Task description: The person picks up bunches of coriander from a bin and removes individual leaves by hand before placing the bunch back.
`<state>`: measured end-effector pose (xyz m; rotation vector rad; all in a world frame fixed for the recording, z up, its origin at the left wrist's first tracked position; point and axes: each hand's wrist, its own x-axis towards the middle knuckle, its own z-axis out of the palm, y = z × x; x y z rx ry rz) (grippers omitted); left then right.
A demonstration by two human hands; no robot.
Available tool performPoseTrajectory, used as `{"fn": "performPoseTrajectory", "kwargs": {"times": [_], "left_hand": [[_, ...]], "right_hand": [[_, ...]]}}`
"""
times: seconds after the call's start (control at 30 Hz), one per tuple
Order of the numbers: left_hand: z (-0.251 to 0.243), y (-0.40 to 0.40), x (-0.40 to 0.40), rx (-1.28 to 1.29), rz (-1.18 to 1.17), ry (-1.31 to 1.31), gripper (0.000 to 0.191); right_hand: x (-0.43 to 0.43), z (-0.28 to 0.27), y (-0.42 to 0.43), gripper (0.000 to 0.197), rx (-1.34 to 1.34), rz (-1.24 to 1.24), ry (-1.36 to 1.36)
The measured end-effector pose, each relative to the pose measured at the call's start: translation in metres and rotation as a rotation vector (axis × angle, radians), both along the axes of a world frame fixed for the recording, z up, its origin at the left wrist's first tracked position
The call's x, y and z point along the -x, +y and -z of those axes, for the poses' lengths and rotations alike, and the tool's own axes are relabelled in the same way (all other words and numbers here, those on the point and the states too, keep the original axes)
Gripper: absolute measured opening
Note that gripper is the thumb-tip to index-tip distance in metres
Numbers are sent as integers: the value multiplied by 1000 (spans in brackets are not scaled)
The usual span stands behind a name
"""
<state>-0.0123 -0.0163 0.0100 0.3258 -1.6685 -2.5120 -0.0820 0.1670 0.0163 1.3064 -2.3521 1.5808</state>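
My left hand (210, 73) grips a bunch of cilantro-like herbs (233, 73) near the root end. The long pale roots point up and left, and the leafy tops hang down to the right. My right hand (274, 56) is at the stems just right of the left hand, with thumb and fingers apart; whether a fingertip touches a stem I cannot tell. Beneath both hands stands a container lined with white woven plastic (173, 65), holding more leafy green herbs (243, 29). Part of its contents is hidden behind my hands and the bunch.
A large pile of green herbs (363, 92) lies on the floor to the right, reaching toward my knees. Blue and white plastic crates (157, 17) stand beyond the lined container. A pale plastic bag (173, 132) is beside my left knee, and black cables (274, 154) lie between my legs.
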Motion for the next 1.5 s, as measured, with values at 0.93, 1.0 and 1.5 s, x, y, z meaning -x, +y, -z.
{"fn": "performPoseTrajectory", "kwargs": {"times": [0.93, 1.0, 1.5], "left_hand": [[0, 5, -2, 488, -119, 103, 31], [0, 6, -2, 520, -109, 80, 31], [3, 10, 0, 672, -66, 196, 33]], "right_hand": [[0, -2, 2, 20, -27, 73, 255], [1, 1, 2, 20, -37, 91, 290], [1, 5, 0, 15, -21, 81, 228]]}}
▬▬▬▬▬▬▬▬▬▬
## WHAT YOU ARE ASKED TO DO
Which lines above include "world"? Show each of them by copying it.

## ANSWER SPACE
`<state>`: measured end-effector pose (xyz m; rotation vector rad; all in a world frame fixed for the recording, z up, its origin at the left wrist's first tracked position; point and axes: each hand's wrist, its own x-axis towards the middle knuckle, its own z-axis out of the palm, y = z × x; x y z rx ry rz) (grippers omitted); left then right.
The measured end-effector pose, each relative to the pose measured at the call's start: translation in metres and rotation as a rotation vector (axis × angle, radians), both along the axes of a world frame fixed for the recording, z up, its origin at the left wrist's first tracked position

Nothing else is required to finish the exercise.